Form of Claims Letter

F

 

Form of Seller's Legal Opinion

G

 

Form of Buyer's Legal Opinion

4


AGREEMENT AND PLAN OF MERGER

         THIS AGREEMENT AND PLAN OF MERGER (this " Agreement ") dated as of May 5, 2006 is by and between Nuestra Tarjeta de Servicios, Inc., a Georgia corporation (" Buyer "), and NBOG Bancorporation, Inc., a Georgia corporation (" Seller ").

Preamble

        The Boards of Directors of Buyer and Seller are of the opinion that the transaction described herein is in the best interest of the parties and their respective shareholders. This Agreement provides for the merger (the " First Step Merger ") of Seller with and into a wholly-owned subsidiary (the " Merger Sub ") of Buyer with the Seller being the surviving corporation (the " First Surviving Corporation ") of the First Step Merger. At the effective time of the First Step Merger, the outstanding shares of the capital stock of Seller shall be converted into the right to receive cash (as provided herein and subject to certain terms and conditions). Immediately following the First Step Merger, the Seller will be merged (the " Second Step Merger ") into the Buyer with the Buyer being the surviving corporation (the " Second Surviving Corporation ") of the Second Step Merger. The transactions described in this Agreement are subject to the approval of the shareholders of Seller, the approval of shareholders of Buyer to the extent necessary, regulatory agencies, and the satisfaction of certain other conditions described in this Agreement. It is the intention of the parties to this Agreement for federal income tax purposes that the First Step Merger and the Second Step Merger be respected as separate transactions, that the First Step Merger for federal income tax purposes shall be a taxable transaction with respect to Seller's shareholders, and that the Second Step Merger for federal income tax purposes shall qualify as a tax-free liquidation with respect to Buyer and Seller.

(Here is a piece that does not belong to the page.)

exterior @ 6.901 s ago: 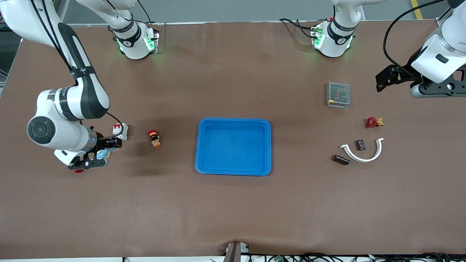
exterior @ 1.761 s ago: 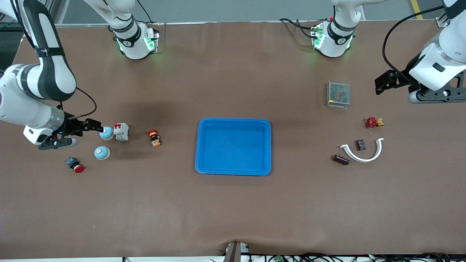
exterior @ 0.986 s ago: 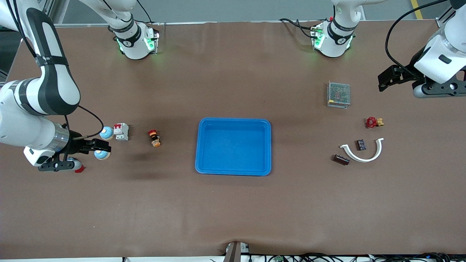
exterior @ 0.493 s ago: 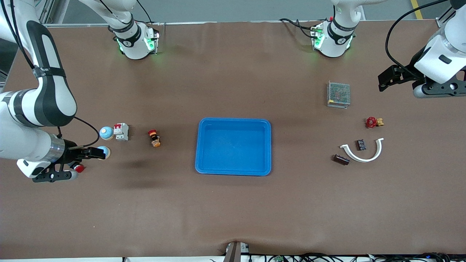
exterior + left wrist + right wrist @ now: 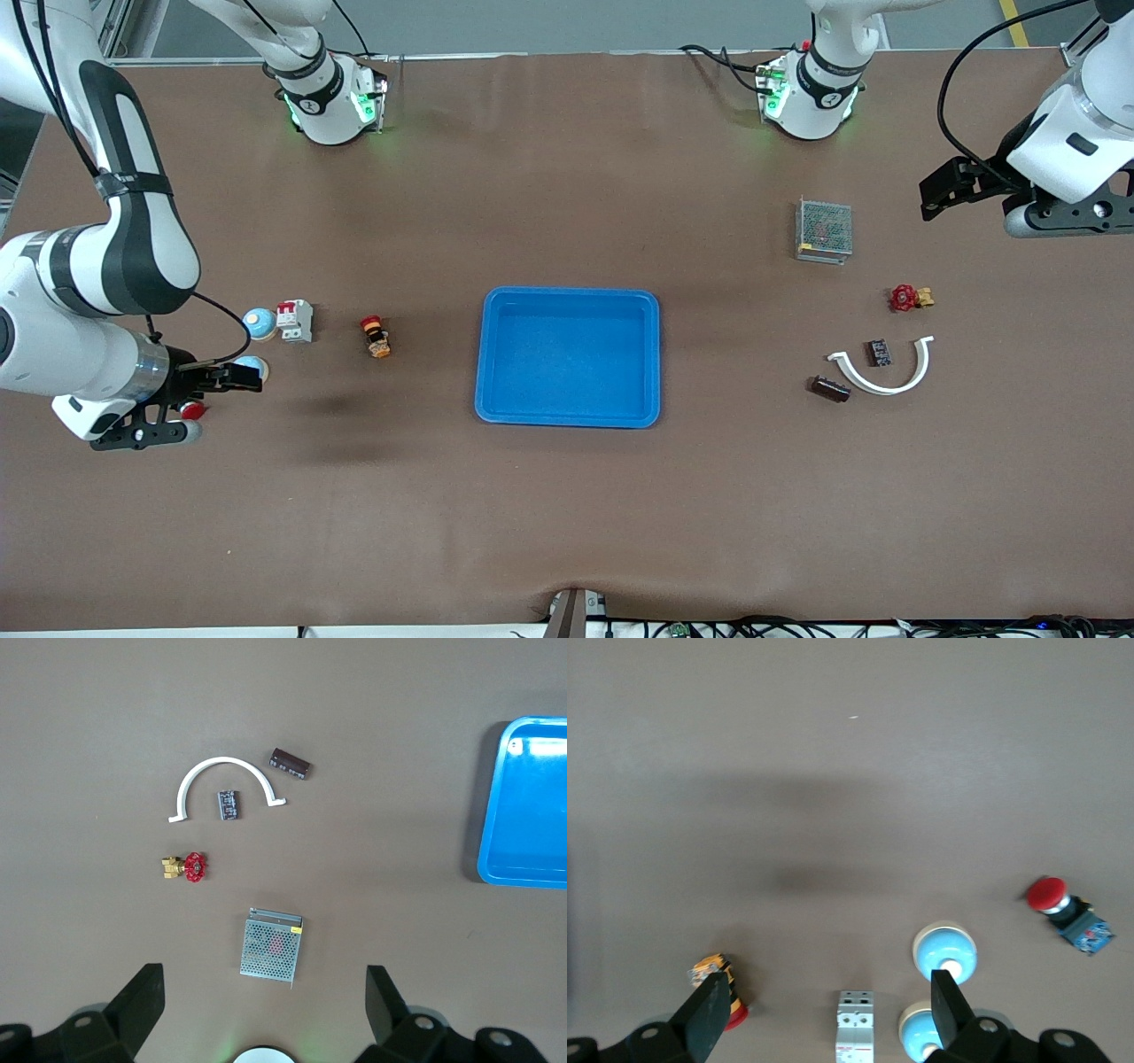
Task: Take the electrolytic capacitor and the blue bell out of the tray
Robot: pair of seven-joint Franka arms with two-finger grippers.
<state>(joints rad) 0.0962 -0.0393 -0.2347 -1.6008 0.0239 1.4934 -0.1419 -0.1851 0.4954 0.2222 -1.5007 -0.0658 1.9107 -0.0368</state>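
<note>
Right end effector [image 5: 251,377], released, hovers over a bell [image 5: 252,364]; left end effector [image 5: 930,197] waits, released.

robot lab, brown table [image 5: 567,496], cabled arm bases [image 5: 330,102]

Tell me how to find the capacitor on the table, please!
Start at the big blue tray in the middle of the table and look toward the left arm's end, where a white curved strip lies. The capacitor rests just beside one tip of that strip. It is a small dark brown cylinder on its side, bigger and rounder than the tiny flat chip inside the curve.
</note>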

        Certain terms used in this Agreement are defined in Section 10.1 of this Agreement.

         NOW, THEREFORE , in consideration of the mutual warranties, representations, covenants, and agreements set forth herein, and other good and valuable consideration and the receipt and sufficiency of which are acknowledged, the Parties, intending to be legally bound, agree as follows:

ARTICLE 1
TRANSACTIONS AND TERMS OF MERGER

1.1 Merger.

        Subject to the terms and conditions of this Agreement and the First Step Plan of Merger, at the Effective Time, Seller shall be merged with and into a wholly-owned subsidiary (" Merger Sub ") of Buyer pursuant to and with the effect provided in Section 14-2-1101 of the GBCC, and Seller shall be the First Surviving Corporation resulting from the First Step Merger and shall continue to be governed by the Laws of the State of Georgia. The First Step Merger shall be consummated pursuant to the terms of this Agreement and the First Step Plan of Merger in substantially the form of Exhibit A , which has been approved and adopted by the respective Boards of Directors of Seller and Buyer. Subject to the terms and conditions of this Agreement and the Second Step Plan of Merger, immediately following the First Step Merger, pursuant to and with the effect provided in Section 14-2-1101 of the GBCC, the First Surviving Corporation shall merge with and into Buyer with Buyer being the Second Surviving Corporation, shall continue to be governed by the Laws of the State of Georgia. The Second Step Merger shall be consummated pursuant to the terms of this Agreement and the Second Step Plan of Merger in substantially the form of Exhibit B , which has been approved and adopted by the respective Boards of Directors of Seller and Buyer.

5


1.2 Time and Place of Closing.

        The closing of the transactions contemplated hereby (the " Closing ") will take place at 9:00 A.M. Eastern Time on the date that the Effective Time occurs (or the immediately preceding day if the Effective Time is earlier than 9:00 A.M. Eastern Time), or at such other time as the Parties, acting through their authorized officers, may mutually agree. The Closing shall be held at such location as may be mutually agreed upon by the Parties and may be effected by electronic or other transmission of signature pages, as mutually agreed upon.

1.3 Effective Time.

        The First Step Merger, the Second Step Merger, and other transactions contemplated by this Agreement shall become effective on the same date and simultaneously but in the sequence provided in Section 1.1 (" Effective Time "). Subject to the terms and conditions hereof, unless otherwise mutually agreed upon in writing by the authorized officers of each Party, the Parties shall use their reasonable efforts to cause the Effective Time to occur within five business days of the last of the following dates to occur: (i) the effective date (including expiration of any applicable waiting period) of the last required Consent of any Regulatory Authority having authority over and approving or exempting the Mergers; (ii) the date on which the shareholders of Seller approve this Agreement; (iii) the date on which the shareholders of Buyer approve this Agreement, if necessary.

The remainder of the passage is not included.